Утром она спросонья слышала, как мужчины один за другим просыпались, одевались и собирали вещи, затем гурьбой направились к выходу. Мать не встала их провожать, и тот, кто выходил последним, швырнув на стол какие-то деньги, сказал уже за порогом:
– Правильно ты её назвал: лярва и есть.
Видимо, у этих постояльцев оказалось немало знакомых: многие узнали о девочке из собачьей конуры и о её доступной матери. Но только с тех пор все, кто останавливались на ночлег в этом мрачном доме, называли хозяйку за глаза не иначе как лярвой. А поскольку собственное её имя спрашивали редко, да и называла она его неохотно, предпочитая общение без имён со случайными гостями, то постепенно заглазное прозвище уравнялось с собственным именем, а затем и вытеснило его. Так и стала она для всех Лярвой.
Глава 3
Прошло два года, и наступил тот самый день, когда Проглот равнодушно наблюдал телодвижения трупного червя в непосредственной близости от своей морды. А глубоко в лесу, на достаточном удалении от дома Лярвы, в этот день произошли немаловажные и драматические события.
В конце октября, когда лес уже сбросил с себя листву и стоял голый и влажный, готовясь к приходу зимы, по золотому покрову из павших листьев гуськом шли три человека. День был пасмурный и холодный, и путники были одеты тепло, почти по-зимнему, благодаря чему только и смогли выдержать два ночлега в палатках при сырой погоде. В эти дни они почти не спали и били уток на утренних и вечерних зорях, с использованием чучел, на пролёте. Усталость после многодневной охоты понемногу заявляла о себе, однако ещё не могла перебороть всеобщее удовлетворённое возбуждение. Они были довольны, так как у каждого на счету были сбитые селезни, а кроме того, ни один подранок не был утерян.
По неписаному кодексу давней дружбы во время охоты они называли друг друга не настоящими именами, но исключительно прозвищами, обусловленными теми или иными событиями общего их увлечения.
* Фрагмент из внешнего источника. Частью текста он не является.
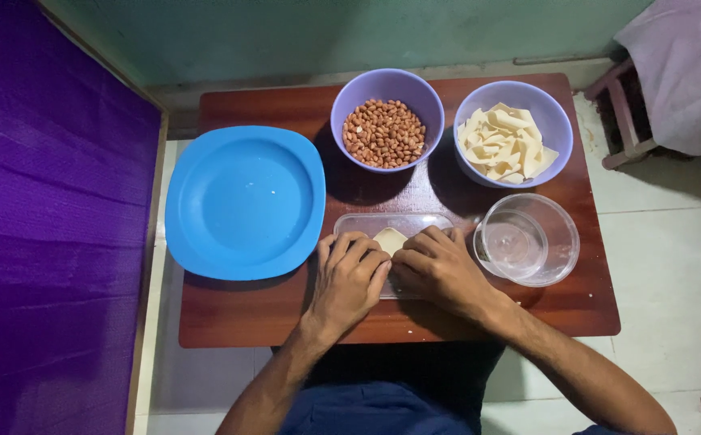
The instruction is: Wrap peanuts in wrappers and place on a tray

Например, при том что охотились они втроём обычно на уток или зайцев, одному из них, старейшему и высокому чернобородому мужчине лет сорока пяти, пришлось как-то раз случайно повстречать волка и убить его – отсюда и закрепилось за ним прозвище Волчара. Другого называли Дуплетом за то, что в минуту охотничьего возбуждения редко мог совладать с собою и выстрелить только из одного ствола своей двустволки – чаще бил из обоих и мало того что рвал утку на части, но и распугивал её сородичей. Третьего именовали Шалашом за мастерство быстро и бесшумно возводить эти нехитрые укрытия. Обоим последним было за сорок лет, и если Дуплет был приземист, мясист и телом, и лицом, рыжеват и не в меру разговорчив, то Шалаш, напротив, чрезвычайною худобой и молчаливостью, при высоком росте и смуглой дочерна коже, являл полную ему противоположность.
Лес тихо и печально окружал путь этих людей со всех сторон, и в его мрачном безветренном молчании, в тихо опадающих последних листьях, в хрустящих под ногами сучьях было что-то гнетущее и зловещее. День понемногу клонился к вечеру, и воздух, напоённый кристально чистою свежестью, казалось, почти звенел под сводами чёрных узловатых ветвей лиственного леса. Дойдя до границы двух лесов, где осины и берёзы до странности резко, почти по линейке замещались елями и соснами и где тропа далее тонула и терялась во мраке широких и густых ветвей хвойного леса, Волчара скомандовал: «Привал», – и, шумно выдохнув, поставил одну ногу на ствол поваленной ветром гигантской ели.
– Всё, надо отдохнуть минут пять, – сказал он. – До машин мы посветлу не вернёмся. Не успеем. Что ты там говорил о деревне, Дуплет?